A survival guide to Landsat preprocessing
Landsat data are increasingly used for ecological monitoring and research. These data often require preprocessing prior to analysis to account for sensor, solar, atmospheric, and topographic effects. However, ecologists using these data are faced with a literature containing inconsistent terminology, outdated methods, and a vast number of approaches with contradictory recommendations. These issues can, at best, make determining the correct preprocessing workflow a difficult and time-consuming task and, at worst, lead to erroneous results. We address these problems by providing a concise overview of the Landsat missions and sensors and by clarifying frequently conflated terms and methods.
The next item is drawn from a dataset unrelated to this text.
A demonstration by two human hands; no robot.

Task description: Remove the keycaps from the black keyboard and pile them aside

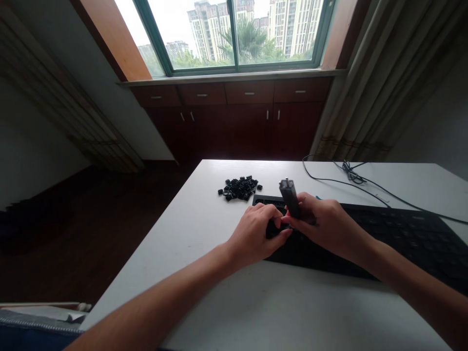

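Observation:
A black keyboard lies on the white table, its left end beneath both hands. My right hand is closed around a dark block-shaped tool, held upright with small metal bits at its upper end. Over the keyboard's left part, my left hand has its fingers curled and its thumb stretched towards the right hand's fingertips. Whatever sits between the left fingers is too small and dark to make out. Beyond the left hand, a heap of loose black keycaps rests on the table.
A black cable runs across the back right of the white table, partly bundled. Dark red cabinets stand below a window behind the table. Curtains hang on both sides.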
Preprocessing steps commonly applied to Landsat data are differentiated and explained, including georeferencing and co-registration, conversion to radiance, solar correction, atmospheric correction, topographic correction, and relative correction. We then synthesize this information by presenting workflows and a decision tree for determining the appropriate level of imagery preprocessing given an ecological research question, while emphasizing the need to tailor each workflow to the study site and question at hand. We recommend a parsimonious approach to Landsat preprocessing that avoids unnecessary steps and recommend approaches and data products that are well tested, easily available, and sufficiently documented. Our focus is specific to ecological applications of Landsat data, yet many of the concepts and recommendations discussed are also appropriate for other disciplines and remote sensing platforms.